LSF Queues

Note: There are some change to this document for Grid 2.5. Please see below and in-context. Please contact RCS with any questions. 

When submitting jobs to the scheduler to have work performed, one must select the set of compute nodes that are appropriate for the type of work to be done. Queues group sets of computers with related or specific characteristics, as well as additional attributes, such as time or RAM limits, for example. The HBS Grid has the following queue options:

interactive

This queue is dedicated for interactive (foreground / live) work and for testing (interactively) code before submitting in batch or scaling. Small numbers (1 to 5) of serial and parallel jobs with small resource requirements (RAM/cores) are permitted on this queue, and are subject to any system-wide resource limits.

normal

This queue is general purpose queue for all background, batch work and scaled jobs. Jobs submitted here are only limited by the available resources on the system and any system-wide resource limits.

sas_interactive

This queue is dedicated for interactive and code testing work for SAS, before submitting in batch or scaling. Small numbers (1 to 5) of serial and parallel jobs with small resource requirements (RAM/cores) are permitted on this queue, and are subject to any system-wide resource limits.

sas_normal

This queue is general purpose queue for all SAS background, batch work and scaled jobs. Jobs submitted here are only limited by the available resources on the dedicated SAS nodes and any system-wide resource limits.

 

Grid 2.5 changes

Since the per-user resource limits have been lifted, unlimited run times for interactive sessions and batch jobs are no longer permitted. This table gives a summary of the changes: 

Queue Type Length Max Cores/Job
long_int interactive 3 days 4
short_int interactive 1 day 12
sas_interactive interactive no length 4
long batch 7 days 12
short batch 3 days 16
sas_normal batch no length 4
unlimited batch no length 4 (for now)

Details on the queues are as follows:

Interactive queues: Interactive queues are divided into long and short run lengths, based on the number of cores requested per job. Additionally, since we wish to ensure that all persons should be able to get at least one interactive session, there is a maximum of 24 cores allowed over a max of 3 sessions; more than 12 cores for a given job are not permitted ("interactive sessions limit").

long_int

This queue is dedicated for interactive (foreground / live) work, for testing (interactively) code before submitting in batch or scaling, or for exploratory work. Serial and parallel jobs using 1 to 4 cores are permitted in this queue, can run a maximum of 3 days, and are subject to the interactive sessions limit.

short_int

This queue is also dedicated for interactive (foreground / live) work, for testing (interactively) code before submitting in batch or scaling, or for exploratory work. Parallel jobs using 5 to 12 cores -- actually any core count up to 12 -- are permitted in this queue, can run a maximum of 1 day, and are subject to the interactive sessions limit.

sas_interactive

This queue is dedicated for interactive and code testing work for SAS, before submitting in batch or scaling. Serial and parallel jobs using 1 to 4 cores with small resource requirements (RAM/cores) are permitted on this queue, and can run for an unlimited length of time.
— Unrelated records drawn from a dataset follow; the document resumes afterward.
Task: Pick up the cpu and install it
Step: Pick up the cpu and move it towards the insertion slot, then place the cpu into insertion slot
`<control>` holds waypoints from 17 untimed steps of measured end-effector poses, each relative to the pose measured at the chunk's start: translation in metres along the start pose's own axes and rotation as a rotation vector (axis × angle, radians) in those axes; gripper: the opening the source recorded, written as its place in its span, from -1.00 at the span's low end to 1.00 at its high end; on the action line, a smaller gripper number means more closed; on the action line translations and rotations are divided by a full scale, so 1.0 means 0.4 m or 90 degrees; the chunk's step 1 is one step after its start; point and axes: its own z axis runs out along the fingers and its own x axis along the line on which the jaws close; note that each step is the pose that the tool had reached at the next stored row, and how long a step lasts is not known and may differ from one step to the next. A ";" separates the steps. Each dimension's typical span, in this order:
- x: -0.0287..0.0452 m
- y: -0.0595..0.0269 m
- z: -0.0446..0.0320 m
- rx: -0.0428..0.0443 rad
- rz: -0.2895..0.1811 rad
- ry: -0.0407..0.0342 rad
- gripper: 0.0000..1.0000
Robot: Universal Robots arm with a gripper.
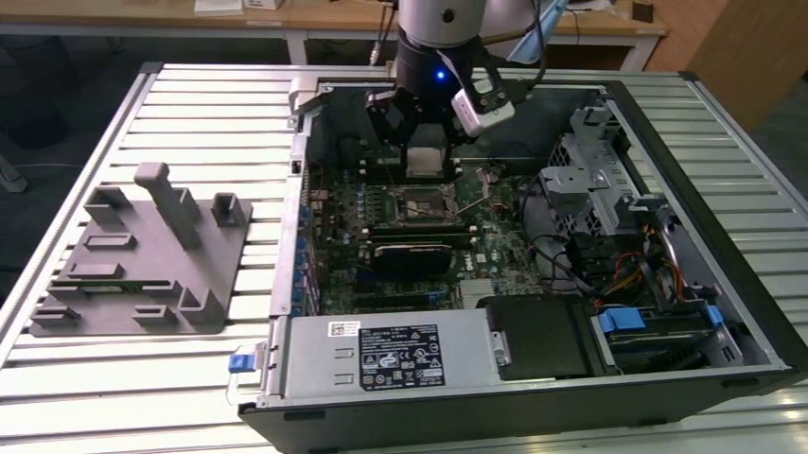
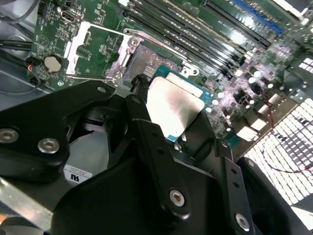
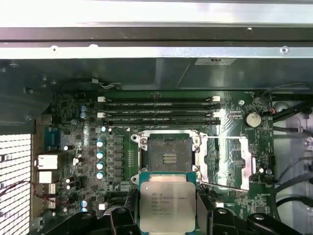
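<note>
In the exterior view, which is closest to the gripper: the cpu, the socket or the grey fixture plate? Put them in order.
1. cpu: held in the gripper.
2. socket: on the motherboard, close by.
3. grey fixture plate: outside the case, exterior view's left.

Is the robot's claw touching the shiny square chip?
Touching. In the first wrist view the gripper clamps both side edges of the cpu, holding it clear of the open socket.

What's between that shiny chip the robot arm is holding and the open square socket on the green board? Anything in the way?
Nothing visible does. The gripper holds the cpu close to the socket, not yet in it. The socket's metal cover is swung open to one side, leaving the recess bare.
</note>
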 end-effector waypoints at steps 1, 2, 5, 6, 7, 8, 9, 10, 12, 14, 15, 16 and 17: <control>-0.002 0.002 0.004 0.0001 0.000 0.0002 0.09; -0.003 0.004 0.007 0.0002 0.000 0.0004 0.09; -0.009 0.008 0.015 0.0003 0.000 0.0010 0.09; -0.010 0.008 0.017 0.0002 0.000 0.0010 0.09; -0.011 0.009 0.017 0.0002 0.000 0.0010 0.09; -0.011 0.009 0.017 0.0003 0.000 0.0010 0.09; -0.011 0.009 0.017 0.0004 0.000 0.0011 0.09; -0.012 0.009 0.017 0.0003 0.000 0.0011 0.09; -0.013 0.009 0.017 0.0003 0.000 0.0011 0.09; -0.013 0.009 0.017 0.0003 0.000 0.0011 0.09; -0.013 0.009 0.017 0.0009 0.000 0.0017 0.09; -0.013 0.009 0.017 0.0016 0.000 0.0025 0.09; -0.013 0.009 0.017 0.0024 0.000 0.0033 0.09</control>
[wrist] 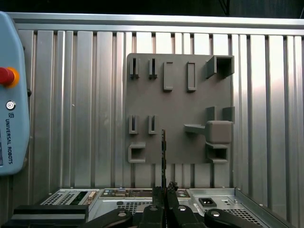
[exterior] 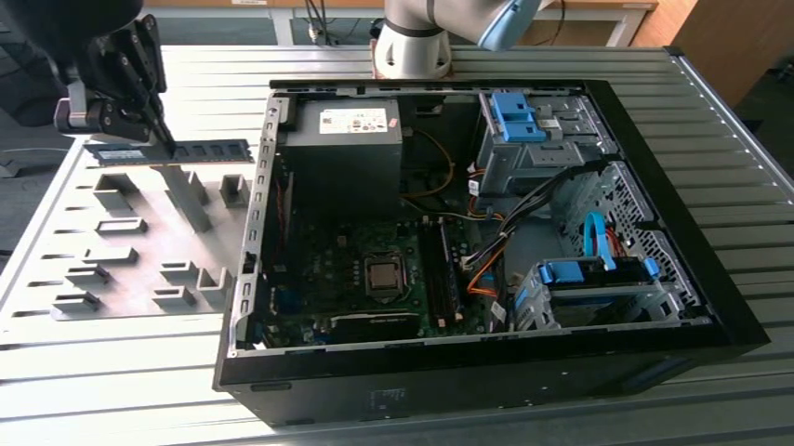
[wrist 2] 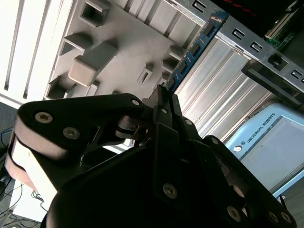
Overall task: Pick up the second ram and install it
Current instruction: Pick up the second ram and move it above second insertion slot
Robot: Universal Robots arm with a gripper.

Batch queues: Batch queues, like the interactive queues, are also divided into long and short run lengths, based on the number of cores requested per job. Jobs are limited only by the available resources on the batch compute nodes, and the scheduler may limit dispatching jobs to run based on your Fairshare score -- a priority score that might limit your work the more you compute, in order to allow others to run theirs as well. Jobs cannot exceed a maximum of 16 cores.

long

This queue is general purpose queue for all background, batch work and scaled jobs. Serial and parallel jobs using 1 to 12 cores are permitted in this queue, can run a maximum of 7 days, are only limited by the available resources on the system and your Fairshare priority score.

short

This queue is general purpose queue for all background, batch work and scaled jobs. Serial and parallel jobs using 13 to 16 cores -- actually any core count up to 16 -- are permitted in this queue, can run a maximum of 3 days, and are only limited by the available resources on the system and your Fairshare priority score.

sas_normal

This queue is a general purpose queue for all SAS background, batch work and scaled jobs. Jobs submitted here can use 1 to 4 cores, are only limited by the available resources on the dedicated SAS nodes, and can run for an unlimited length of time.

unlimited

This queue is for single or parallel work up to 4 cores per job with no run time limit (Note: the max cores/job may increase later during the beta-testing period). Since there are very few number of compute nodes for this type of work, your job will schedule when room is available and the previous jobs have finished. We highly recommend that you do not use this queue if possible.

Updated 9/10/18